Lest he forget any close calls -- many airmen have them, and it doesn't take much to get these guys going -- Veale recalled a perilous trip from a military base in Florida to England.

"We were going over the Atlantic, and I happen to look out the window, and I see that one of the propellers had stopped," he said. "This guy yelled at me and said, 'The propeller's out.' And I said, 'Don't worry, we got three more.' But right as we landed, a second propeller had feathered out, on the same side. We would have been in the Atlantic had we not been landing."

At the ceremony, Ross Perot Jr., son of the former presidential candidate and chairman of the Air Force Memorial Foundation, told the audience, "This has been a labor of love." Indeed, the memorial once was designed as a five-pointed star to be located near the famed Iwo Jima statue, but the Marines protested the encroachment on their memorial, and the plan was thrown out. Perot, an Air Force veteran, said 140,000 people helped donate money to the $30 million memorial.

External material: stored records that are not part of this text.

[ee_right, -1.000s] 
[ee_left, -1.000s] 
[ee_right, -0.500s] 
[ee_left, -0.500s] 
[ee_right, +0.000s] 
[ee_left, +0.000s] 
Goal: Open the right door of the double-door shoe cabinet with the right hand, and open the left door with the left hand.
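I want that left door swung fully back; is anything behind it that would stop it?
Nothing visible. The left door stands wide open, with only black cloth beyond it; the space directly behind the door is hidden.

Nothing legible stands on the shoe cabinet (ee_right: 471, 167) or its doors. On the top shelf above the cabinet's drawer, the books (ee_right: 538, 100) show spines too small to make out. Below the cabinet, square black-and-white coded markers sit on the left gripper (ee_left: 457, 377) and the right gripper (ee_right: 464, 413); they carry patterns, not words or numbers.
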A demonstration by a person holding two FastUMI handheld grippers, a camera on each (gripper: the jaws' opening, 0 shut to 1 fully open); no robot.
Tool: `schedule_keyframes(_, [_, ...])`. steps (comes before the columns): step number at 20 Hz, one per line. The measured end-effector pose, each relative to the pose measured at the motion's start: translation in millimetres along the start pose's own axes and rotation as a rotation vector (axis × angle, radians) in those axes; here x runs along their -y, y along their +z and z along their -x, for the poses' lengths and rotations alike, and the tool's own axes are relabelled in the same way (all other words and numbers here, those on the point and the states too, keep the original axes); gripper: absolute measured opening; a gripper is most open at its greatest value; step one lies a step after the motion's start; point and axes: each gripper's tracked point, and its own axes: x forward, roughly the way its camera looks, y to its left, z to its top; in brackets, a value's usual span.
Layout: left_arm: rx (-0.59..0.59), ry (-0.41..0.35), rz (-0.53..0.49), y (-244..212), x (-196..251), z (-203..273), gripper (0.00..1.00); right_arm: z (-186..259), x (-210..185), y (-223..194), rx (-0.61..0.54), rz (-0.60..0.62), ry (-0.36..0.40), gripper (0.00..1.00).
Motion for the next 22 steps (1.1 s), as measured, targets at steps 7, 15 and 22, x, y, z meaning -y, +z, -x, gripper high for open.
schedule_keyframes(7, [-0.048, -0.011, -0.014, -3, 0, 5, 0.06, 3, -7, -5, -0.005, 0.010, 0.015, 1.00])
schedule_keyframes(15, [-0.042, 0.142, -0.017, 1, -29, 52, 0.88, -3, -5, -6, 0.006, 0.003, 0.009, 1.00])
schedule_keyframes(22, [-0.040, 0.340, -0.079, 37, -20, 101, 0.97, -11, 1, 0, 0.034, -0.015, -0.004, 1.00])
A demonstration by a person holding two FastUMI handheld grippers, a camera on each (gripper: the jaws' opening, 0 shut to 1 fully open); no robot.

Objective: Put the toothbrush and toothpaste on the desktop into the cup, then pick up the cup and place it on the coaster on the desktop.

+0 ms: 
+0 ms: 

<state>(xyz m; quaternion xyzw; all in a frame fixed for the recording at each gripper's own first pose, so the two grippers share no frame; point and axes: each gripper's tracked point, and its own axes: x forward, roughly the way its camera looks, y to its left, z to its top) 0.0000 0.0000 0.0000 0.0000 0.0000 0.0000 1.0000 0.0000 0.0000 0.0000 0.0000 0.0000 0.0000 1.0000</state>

The veterans were not the only ones feeling proud. Spouses and children were there, all bound by a life that they inherited and a military perspective that they cultivated as their own. Maryruth Ormsbee and Anneliese Hollis, who traveled from Fort Worth with their husbands, Clyde and Kenneth, showed pride merely by saying what their spouses did. "My husband was in explosives ordnance," Ormsbee said of Clyde. "He put bombs on airplanes. Took them off. Blew them up."

"My husband was in radar and then in simulators," Hollis said.

"We really wish that more wives would be with their husbands. Not many of them travel with them anymore," Ormsbee said.

"I second that," Hollis said.

By the ceremony's end, Air Force Capt. Erica Rabe, 32, was standing beneath the spires, anticipating the famous "bomb burst" maneuver by five F-16 jets known as the Thunderbirds. "We don't have as much history as the other branches, but we have the same amount of courage, professionalism, dedication and patriotism, so it's about time," said Rabe, who added that her father was an Air Force pilot who recently died. "He would have loved to have seen this."

Just then, directly above the spires, four F-16s screamed across the sky, zoomed upward and curved outward, before a fifth jet rocketed straight through the middle, twisting in endless corkscrews.

The memorial officially opens to the public Tuesday.